In the tech industry, programmers have a reputation for not wanting to write documentations. The running joke is that you’ll have job stability if nobody understands your work. The truth is, writing is hard. Having to understand the deep technical work of your project and turning that into something that everyone else can understand is not easy. You have to know your audience and write just enough that it makes sense for the project. In other words, if it’ll be referenced by only 3 people, you’re probably not going to be motivated to write a 1,000 page tome. This problem carries over to other parts of the tech world.
As a SRE, I often have to work with developers. If their documentation is sparse (and most of the time, it is), I need to chase them down and work with them to develop a runbook that the rest of the organizationcan can use. Many developers like to think of their code as their baby and can become defensive if you start asking questions. Knowing how to defuse their ego will be important as you’ll need to maintain a regular channel with them to build reliable systems. They’ll often refuse at first, telling you that their stuff works just fine and will never break. It works until it doesn’t. If it breaks and they’re unavailable, who else can get it back up and running again?

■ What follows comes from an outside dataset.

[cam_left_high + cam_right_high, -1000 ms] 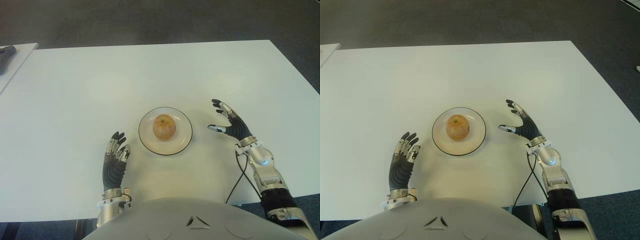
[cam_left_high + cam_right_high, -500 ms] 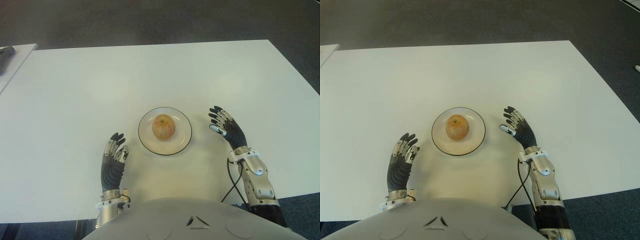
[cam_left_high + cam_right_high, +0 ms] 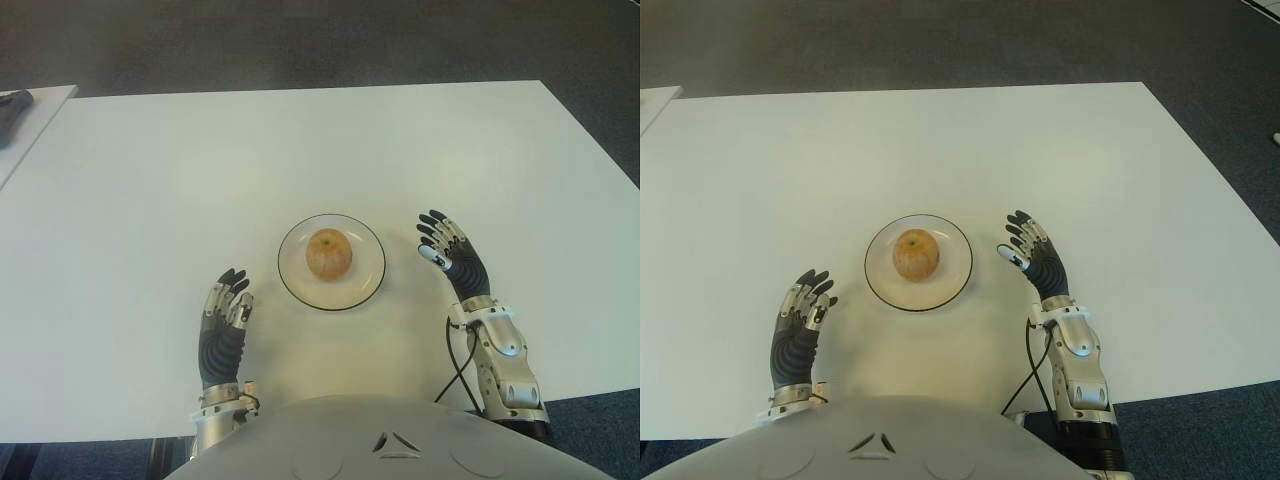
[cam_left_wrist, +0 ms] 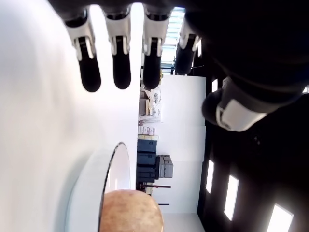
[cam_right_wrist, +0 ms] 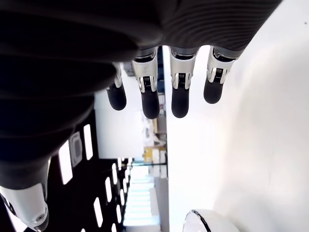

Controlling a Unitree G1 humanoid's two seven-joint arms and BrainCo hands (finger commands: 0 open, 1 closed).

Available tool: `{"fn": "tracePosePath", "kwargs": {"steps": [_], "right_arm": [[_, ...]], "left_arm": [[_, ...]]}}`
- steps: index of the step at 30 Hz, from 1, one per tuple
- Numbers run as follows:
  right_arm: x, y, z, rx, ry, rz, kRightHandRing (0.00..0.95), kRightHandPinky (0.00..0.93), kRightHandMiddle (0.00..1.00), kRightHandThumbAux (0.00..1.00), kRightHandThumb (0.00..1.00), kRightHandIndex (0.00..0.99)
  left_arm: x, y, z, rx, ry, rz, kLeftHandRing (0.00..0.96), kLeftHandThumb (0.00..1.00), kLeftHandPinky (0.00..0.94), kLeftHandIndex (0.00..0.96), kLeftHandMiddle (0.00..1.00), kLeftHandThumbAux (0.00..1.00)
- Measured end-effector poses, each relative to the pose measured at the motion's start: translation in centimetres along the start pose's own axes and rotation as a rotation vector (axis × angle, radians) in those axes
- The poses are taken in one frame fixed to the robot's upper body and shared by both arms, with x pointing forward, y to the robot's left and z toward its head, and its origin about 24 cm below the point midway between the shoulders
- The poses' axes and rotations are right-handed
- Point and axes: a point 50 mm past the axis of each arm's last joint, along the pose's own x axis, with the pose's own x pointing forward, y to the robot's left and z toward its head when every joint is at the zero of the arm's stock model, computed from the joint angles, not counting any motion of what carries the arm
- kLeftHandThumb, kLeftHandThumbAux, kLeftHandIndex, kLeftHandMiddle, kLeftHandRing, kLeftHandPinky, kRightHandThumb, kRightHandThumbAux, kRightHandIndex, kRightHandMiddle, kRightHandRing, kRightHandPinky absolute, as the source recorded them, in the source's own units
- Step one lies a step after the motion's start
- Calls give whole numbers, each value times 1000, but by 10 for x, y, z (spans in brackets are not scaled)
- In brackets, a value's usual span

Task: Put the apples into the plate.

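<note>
One round yellow-orange apple (image 3: 328,254) with mottled reddish-brown skin sits inside a small round white plate with a thin dark rim (image 3: 369,283). Apple upright, roughly centred on the plate, a touch toward its left side, plate surface showing all around it. Plate lies flat on the white table (image 3: 150,190), about midway between the table's left and right edges, nearer the near edge than the far edge. Only one apple visible.

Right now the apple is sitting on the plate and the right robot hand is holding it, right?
Not quite. The apple is on the plate, but the right robot hand is open beside the plate, holding nothing, as the left eye view shows.
</note>
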Motion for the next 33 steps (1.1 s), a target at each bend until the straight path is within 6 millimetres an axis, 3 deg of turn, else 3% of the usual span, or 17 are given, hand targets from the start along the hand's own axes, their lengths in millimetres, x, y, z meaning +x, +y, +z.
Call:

I have lost count of how many times we have run into an issue and the core developer is nowhere to be found. Forget the original developers, we often cannot even find their backup. This occurs for many reasons. These include that they’re either away on vacation, the other members aren’t as familiar with their work, or they are swamped with other active issues that takes priorit. To solve this, we often have to escalate, and if they were sleeping…nobody is happy.
This is where a “runbook” comes in. This documentation is one of the most important and effective tools in a SRE’s arsenal. You could literally have a team dedicated to the upkeep of the runbook archive as we do in our organization. It is so important you should never proceed with a project (in the context as a SRE) unless you have access to the application’s runbook (or are able to develop one). You could also get the developer’s personal phone number and call them at 3 AM. Without either, the first finger that will be pointed at is…you, when the blame game starts. The runbook simplifies things. In the real world, you can’t just shut down an application. You’ll have customers, live issues, etc. There are a lot of moving parts. Unless you are only going to support one application for the rest of your life, you can’t possibly remember every little nuance. You’ll likely be supporting many applications and the systems are likely very complex as the organization grows. The runbook serves as source of truth for both you and the developer. For the developer, this will ensure that they did their part in imparting the knowledge needed to run the application. This means exposure of source code to the appropriate individuals, code review by unbiased partner teams, etc.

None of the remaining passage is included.